Parallel Programming with Scilab

A Brief Tutorial

Konstantin Tretyakov

October 5, 2006

When you are doing data analysis you might quite often find yourself in a situation where you need to run some simple but moderately time-consuming procedure many times with different parameter values. Finding the best regularization coefficient for a statistical model, calculating all pairwise edit distances between sequences, plotting ROC curves, doing randomization tests, monte-carlo integration, preparing a video, ... — in all of these cases you deal with essentially the following code

for x in range(...):
	result[x] = F(x)

where F is some procedure whose running time is not completely ignorable.

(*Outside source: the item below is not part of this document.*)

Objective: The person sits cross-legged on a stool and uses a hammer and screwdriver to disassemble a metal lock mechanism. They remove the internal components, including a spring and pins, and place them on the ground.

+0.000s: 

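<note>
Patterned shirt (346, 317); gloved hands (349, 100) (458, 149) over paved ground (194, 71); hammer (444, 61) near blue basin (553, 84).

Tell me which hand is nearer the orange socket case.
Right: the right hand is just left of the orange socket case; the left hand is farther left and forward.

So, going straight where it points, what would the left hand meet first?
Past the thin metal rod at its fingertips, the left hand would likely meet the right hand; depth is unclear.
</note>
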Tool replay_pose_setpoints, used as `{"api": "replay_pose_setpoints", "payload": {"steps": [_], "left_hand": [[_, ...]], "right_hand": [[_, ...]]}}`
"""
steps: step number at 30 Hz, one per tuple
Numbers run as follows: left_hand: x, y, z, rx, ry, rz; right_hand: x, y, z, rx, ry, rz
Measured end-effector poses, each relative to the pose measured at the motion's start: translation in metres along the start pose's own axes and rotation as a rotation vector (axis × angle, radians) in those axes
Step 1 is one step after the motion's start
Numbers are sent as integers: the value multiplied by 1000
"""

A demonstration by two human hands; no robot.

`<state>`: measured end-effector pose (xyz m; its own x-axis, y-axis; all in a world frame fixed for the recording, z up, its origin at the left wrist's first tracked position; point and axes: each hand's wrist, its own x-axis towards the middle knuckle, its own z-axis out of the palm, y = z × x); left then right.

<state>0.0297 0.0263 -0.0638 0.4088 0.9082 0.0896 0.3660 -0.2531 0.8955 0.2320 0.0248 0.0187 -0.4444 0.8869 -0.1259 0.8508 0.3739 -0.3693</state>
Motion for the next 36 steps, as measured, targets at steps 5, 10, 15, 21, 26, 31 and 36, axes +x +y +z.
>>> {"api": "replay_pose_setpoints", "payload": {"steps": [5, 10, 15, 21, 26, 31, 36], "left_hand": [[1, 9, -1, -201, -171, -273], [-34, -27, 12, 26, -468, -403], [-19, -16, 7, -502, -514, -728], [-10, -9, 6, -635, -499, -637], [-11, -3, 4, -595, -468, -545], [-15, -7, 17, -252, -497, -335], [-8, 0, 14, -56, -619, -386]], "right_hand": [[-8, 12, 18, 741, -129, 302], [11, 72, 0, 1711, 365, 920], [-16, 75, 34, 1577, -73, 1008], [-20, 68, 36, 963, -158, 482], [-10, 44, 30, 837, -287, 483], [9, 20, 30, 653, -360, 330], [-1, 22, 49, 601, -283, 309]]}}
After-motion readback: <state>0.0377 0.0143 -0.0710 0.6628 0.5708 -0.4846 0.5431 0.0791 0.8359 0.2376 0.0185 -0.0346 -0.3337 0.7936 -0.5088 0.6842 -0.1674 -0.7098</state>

Usually the whole loop will take from a pair of hours to maybe a day to run, and it is, so to say, "tolerable". You can leave the calculation running for the night and get your results the next day.

However, once you end up recalculating something for the fifth night, you get the idea, that if you could only make the thing ten or twenty times faster, you would reduce the running time to some 20 minutes, and that would allow you to "play" with your code in a much more comfortable, nearly interactive manner.

There are several approaches you could employ: optimizing the code, rewriting it in C, applying sophisticated algorithms, using the grid, etc. All of them have their costs and benefits. Here I shall show you a simple way to parallelize your program using the Parallel Virtual Machine package, and run it on a cluster of computers (in particular the Linux computer class of Liivi 2, or the computers in the room 314). The major benefit of this approach is that it's relatively simple to use in a wide variety of settings — it might be considerably easier to parallelize your loop with PVM than to rewrite the algorithm or to convert it into a batch of grid jobs. Besides, you can use PVM together with any of the above optimizations.

To make things specific I'll present a "tutorial-like" step-by-step illustration. We'll be dealing with the problem of estimation of the effect of regularization on linear regression with Scilab. The choice of the example problem was somewhat random, but I hope it's reasonably simple and the result is enlightening. Scilab (or Matlab) is often the language of choice for such problems and the fact that you can use PVM with Scilab impressed me strongly enough to be willing to share this impression. Note, however, that PVM can be used with pretty much any language out there.

... and yes, those not interested in the example may just skip the following section and go directly to the PVM part.

Example Problem

Suppose you are willing to estimate a linear regression model

y = b₁x₁ + b₂x₂ + ... + b_mx_m = b^Tx

on a set of datapoints {(x_i1, x_i2, ..., x_im; y_i)}. That is, you've got several vectors x and the corresponding values of y and you are interested in finding the coefficient vector b describing the linear relation between x and y.

It is well known, that the least-squares (maximum likelihood) solution for b is

b = (X^TX)^-1X^Ty

where X is the matrix with rows containing training vectors x_i and y is a vector of corresponding values for y_i.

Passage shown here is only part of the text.